ASSIGNED TASK: Restate word for word the lines of the material below, from the line with "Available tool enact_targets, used" to the line with "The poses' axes", both lines included, and no others.

+++

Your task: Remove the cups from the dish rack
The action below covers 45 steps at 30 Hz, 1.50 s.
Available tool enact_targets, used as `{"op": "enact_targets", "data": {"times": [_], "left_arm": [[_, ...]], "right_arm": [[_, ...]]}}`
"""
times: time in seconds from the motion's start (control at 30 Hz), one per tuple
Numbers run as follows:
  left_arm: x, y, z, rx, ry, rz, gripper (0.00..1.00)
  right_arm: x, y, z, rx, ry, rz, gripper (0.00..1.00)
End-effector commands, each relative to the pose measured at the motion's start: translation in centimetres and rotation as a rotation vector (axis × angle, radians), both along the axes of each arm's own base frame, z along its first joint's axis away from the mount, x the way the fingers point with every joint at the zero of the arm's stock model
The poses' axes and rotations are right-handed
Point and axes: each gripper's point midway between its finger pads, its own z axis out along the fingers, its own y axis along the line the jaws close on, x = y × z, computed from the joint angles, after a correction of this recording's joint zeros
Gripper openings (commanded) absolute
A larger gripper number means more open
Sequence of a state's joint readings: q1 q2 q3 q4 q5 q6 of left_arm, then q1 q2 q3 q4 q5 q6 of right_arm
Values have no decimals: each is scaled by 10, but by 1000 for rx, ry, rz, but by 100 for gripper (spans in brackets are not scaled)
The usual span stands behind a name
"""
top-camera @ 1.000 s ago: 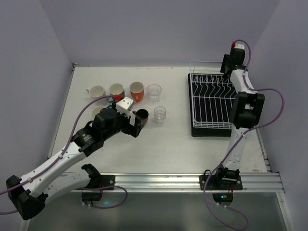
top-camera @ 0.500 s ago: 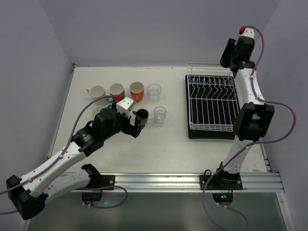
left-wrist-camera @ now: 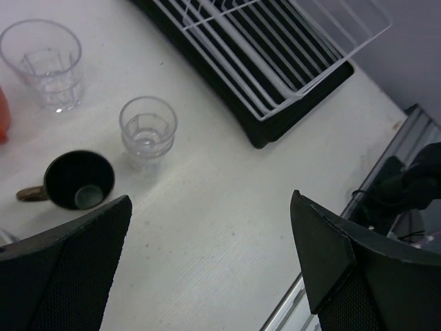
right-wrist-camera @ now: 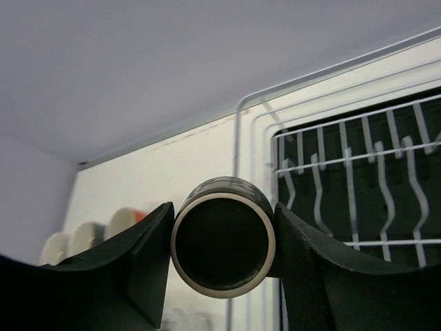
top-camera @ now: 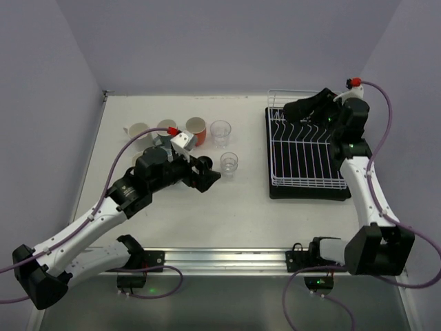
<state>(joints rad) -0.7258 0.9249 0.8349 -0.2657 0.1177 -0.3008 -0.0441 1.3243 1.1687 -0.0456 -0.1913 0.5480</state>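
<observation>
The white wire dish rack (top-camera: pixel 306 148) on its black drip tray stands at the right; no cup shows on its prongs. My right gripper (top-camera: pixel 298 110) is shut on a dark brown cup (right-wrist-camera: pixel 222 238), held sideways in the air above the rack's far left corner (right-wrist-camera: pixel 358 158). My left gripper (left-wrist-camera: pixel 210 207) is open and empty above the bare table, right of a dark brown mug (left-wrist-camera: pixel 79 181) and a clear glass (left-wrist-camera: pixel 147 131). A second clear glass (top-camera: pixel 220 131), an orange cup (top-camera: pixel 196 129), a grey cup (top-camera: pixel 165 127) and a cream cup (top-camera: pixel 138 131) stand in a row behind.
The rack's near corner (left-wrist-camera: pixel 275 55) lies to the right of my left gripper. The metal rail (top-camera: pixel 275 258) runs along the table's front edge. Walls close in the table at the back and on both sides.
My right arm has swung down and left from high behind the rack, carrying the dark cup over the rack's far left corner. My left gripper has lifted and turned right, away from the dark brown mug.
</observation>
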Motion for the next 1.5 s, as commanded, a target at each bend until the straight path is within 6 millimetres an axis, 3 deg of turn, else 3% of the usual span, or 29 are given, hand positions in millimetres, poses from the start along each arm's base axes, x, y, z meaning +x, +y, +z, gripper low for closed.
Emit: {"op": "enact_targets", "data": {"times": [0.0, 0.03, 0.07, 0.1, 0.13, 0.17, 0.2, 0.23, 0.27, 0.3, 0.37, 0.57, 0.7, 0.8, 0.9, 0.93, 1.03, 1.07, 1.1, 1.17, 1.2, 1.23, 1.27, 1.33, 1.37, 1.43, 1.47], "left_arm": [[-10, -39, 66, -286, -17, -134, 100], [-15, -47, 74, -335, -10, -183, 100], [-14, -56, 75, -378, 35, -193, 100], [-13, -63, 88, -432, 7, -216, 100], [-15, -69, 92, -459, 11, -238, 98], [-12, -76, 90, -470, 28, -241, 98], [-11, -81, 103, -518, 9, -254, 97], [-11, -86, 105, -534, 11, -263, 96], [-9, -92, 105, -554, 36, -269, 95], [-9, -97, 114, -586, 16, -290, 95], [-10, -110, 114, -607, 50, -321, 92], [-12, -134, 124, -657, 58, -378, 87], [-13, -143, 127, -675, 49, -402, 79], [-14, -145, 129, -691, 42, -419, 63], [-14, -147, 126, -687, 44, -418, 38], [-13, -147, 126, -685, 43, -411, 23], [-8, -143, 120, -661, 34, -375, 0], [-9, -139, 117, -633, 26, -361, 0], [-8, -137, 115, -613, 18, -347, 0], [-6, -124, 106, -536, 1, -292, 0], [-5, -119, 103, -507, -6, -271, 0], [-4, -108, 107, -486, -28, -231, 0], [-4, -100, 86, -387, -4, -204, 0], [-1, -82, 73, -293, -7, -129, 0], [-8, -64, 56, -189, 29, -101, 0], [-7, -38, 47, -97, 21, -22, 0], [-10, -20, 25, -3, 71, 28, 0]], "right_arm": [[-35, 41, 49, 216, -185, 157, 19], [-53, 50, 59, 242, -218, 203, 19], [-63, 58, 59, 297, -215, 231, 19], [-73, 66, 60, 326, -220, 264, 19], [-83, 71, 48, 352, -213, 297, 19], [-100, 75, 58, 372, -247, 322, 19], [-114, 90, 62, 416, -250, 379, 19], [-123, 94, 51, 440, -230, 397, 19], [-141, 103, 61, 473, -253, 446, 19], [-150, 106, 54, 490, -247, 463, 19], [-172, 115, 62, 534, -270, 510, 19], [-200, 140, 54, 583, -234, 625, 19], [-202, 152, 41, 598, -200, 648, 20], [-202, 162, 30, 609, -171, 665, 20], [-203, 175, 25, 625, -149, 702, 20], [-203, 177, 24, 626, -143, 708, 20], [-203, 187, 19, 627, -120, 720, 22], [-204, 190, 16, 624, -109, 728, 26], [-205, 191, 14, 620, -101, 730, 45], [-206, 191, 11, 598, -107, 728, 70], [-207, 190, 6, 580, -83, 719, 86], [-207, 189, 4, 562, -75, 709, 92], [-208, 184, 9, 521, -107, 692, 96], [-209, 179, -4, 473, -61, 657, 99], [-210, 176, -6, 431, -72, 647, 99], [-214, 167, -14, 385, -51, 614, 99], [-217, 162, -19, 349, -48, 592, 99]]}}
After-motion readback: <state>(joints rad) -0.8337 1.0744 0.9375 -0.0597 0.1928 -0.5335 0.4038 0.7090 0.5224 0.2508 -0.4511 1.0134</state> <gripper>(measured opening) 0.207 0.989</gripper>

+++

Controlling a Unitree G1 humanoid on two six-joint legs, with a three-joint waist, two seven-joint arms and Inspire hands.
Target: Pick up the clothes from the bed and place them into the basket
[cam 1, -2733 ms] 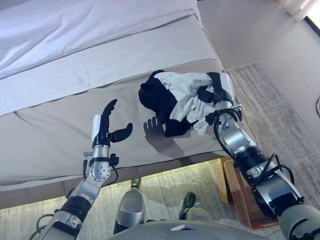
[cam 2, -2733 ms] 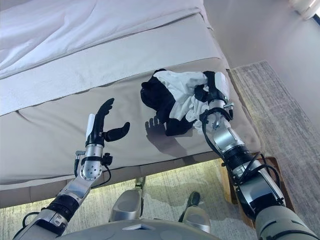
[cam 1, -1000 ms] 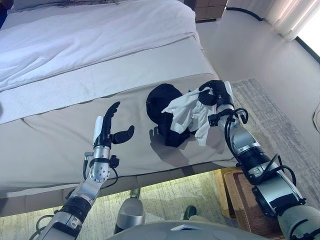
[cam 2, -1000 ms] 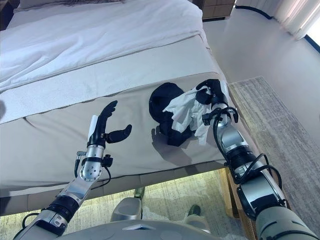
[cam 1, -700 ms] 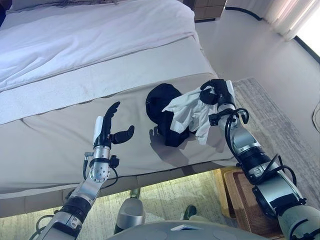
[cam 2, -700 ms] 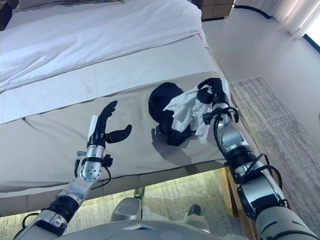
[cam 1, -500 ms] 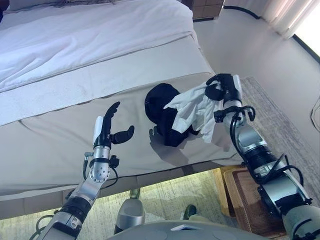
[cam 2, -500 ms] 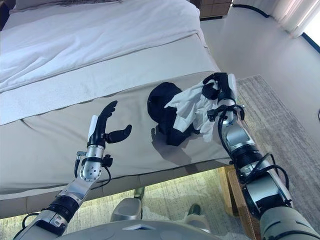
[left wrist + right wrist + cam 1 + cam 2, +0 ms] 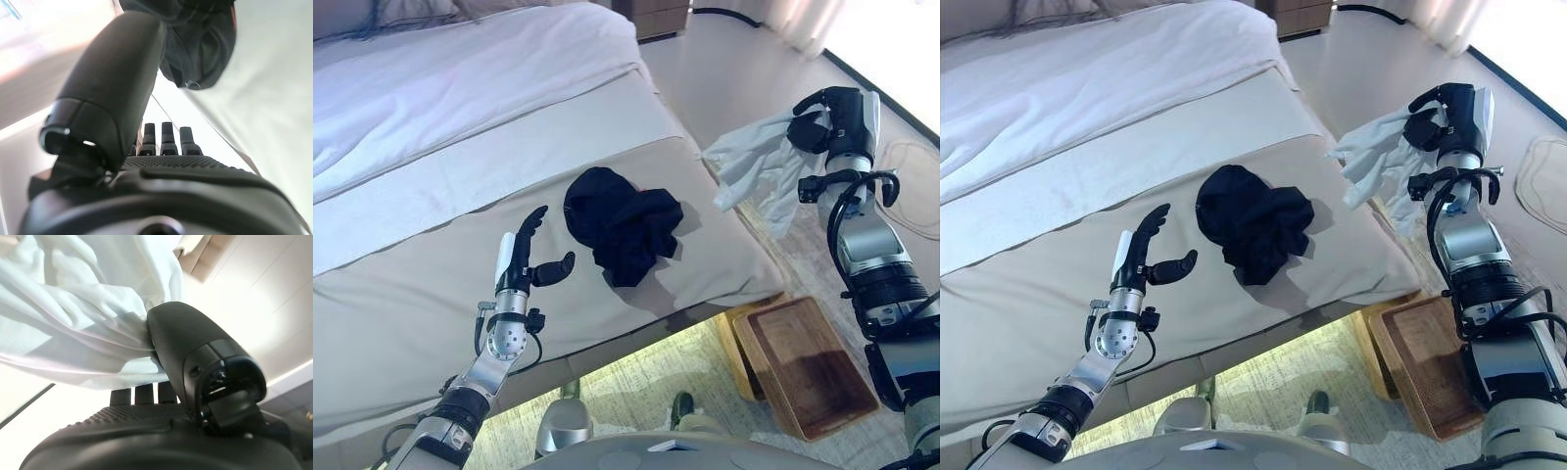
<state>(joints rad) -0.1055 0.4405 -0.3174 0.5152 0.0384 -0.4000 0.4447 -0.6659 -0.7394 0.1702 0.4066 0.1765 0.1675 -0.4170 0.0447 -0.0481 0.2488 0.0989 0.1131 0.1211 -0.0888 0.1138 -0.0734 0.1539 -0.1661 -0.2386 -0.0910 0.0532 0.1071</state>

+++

COMPLETED TASK:
Available tool enact_targets, used as `{"op": "enact_targets", "data": {"times": [_], "left_arm": [[_, ...]], "right_arm": [[_, ...]]}}`
"""
times: time in seconds from the motion's start (control at 30 Hz), one per tuple
Numbers run as follows:
  left_arm: x, y, z, rx, ry, rz, gripper (0.00..1.00)
  right_arm: x, y, z, rx, ry, rz, gripper (0.00..1.00)
End-effector commands, each relative to the pose measured at the motion's start: translation in centimetres and rotation as a rotation vector (axis × angle, radians), both along the axes of each arm's own base frame, z along its first joint's axis away from the mount, x the way the fingers point with every joint at the zero of the arm's stock model
The poses' axes and rotations are right-handed

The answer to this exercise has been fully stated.